On a trop souvent réduit Malick à un amoureux éperdu de la nature, cette dernière notion étant envisagée par opposition à la culture, sous l’influence de nos reliefs de cours de philo de terminale. Pourtant, la pensée de l’auteur des Moissons du Ciel était à la fois singulièrement intelligente (qui soulevait alors ces questions?) et particulièrement actuelle (le fatalisme était de rigueur dans les années 70) : Malick entendait la nature comme un mouvement cosmique souverain dans lequel se noient nos vaines actions humaines.
Son dernier film en date, The Tree of Life, auréolé d’une Palme d’Or à Cannes, se base ainsi, si l’on en croit les premiers mots de la voix-off, sur l’opposition entre l’ordre de la nature, marquée par le conflit entre les éléments, et l’ordre de la grâce, caractérisée par la communion avec ce qui nous entoure. Durant la majeure partie de The Tree of Life, Malick matérialise cette opposition à travers une famille américaine des années 50.
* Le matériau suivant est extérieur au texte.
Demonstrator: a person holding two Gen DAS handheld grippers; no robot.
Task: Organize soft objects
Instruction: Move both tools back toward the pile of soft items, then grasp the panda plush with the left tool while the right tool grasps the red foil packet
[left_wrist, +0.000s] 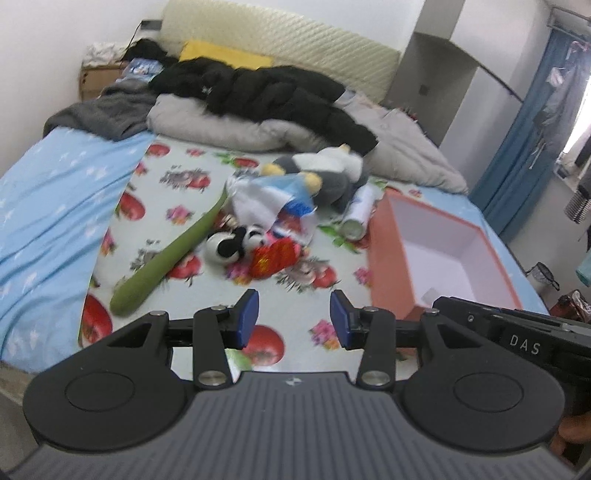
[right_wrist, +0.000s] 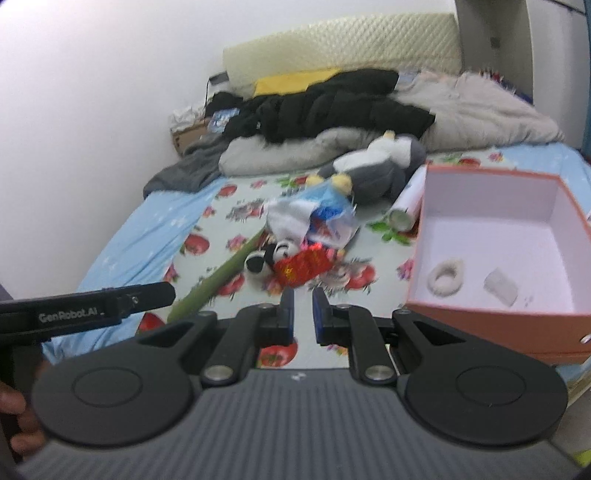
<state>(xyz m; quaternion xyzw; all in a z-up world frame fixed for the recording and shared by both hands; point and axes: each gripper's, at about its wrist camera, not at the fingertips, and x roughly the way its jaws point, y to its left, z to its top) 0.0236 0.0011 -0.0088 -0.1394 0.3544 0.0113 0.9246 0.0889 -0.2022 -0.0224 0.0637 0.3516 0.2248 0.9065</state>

Le petit Jack est en effet partagé entre un père volontaire et exigeant (Brad Pitt) et une mère contemplative et passive (Jessica Chastain). Quand la photographie magnifie les différentes lueurs du jour, la caméra, fluide, est comme en apesanteur. Sans cesse en mouvement, elle parvient à faire ressortir la découverte émerveillée ou effrayée du monde par les enfants, le choc de leur innocence aux réalités du monde adulte. La beauté de ces après-midis d’été, passés à courir dans la ville et les jardins des voisins, invite à regretter que le réalisateur ne s’y soit pas limité. Malheureusement, Malick décide ne pas résoudre le conflit initial et voudrait que nous nous convertissions à la grâce sans même que le récit nous y conduise.
Mais cette affirmation péremptoire de la supériorité de la grâce n’est pas le plus grave puisque Malick a par ailleurs péché par ambition, une ambition que l’on n’avait pas du voir depuis 2001, l’Odyssée de l’Espace : l’arlésienne la plus célèbre du cinéma américain s’est en effet mis en tête de raconter en parallèle le big bang et les dinosaures. Ces séquences en images de synthèse, qui semblent être conçues pour démontrer la qualité d’un home cinema dernier cri, non seulement atterrent par leur prétention mais en plus n’apportent rien au drame émouvant de Jack et de sa famille.
A cela s’ajoutent des erreurs que l’on ne pardonne pas et qui trahissent l’affaiblissement récent du cinéma de Malick : l’imagerie, faite de lumières bleues espoir et de portes ouvrant sur des plages où marchent en paix les morts, sombre dans un symbolisme pauvre et simplet tandis que le film se perd dans une spiritualité indéfinie qui tient plus de l’intuition déiste et mystique que d’une religion affirmée avec la force de la foi. Le public de la salle des Champs Elysées a explosé de rire à la fin de la projection de The Tree of Life, signe qui ne trompe pas. Malick a échoué.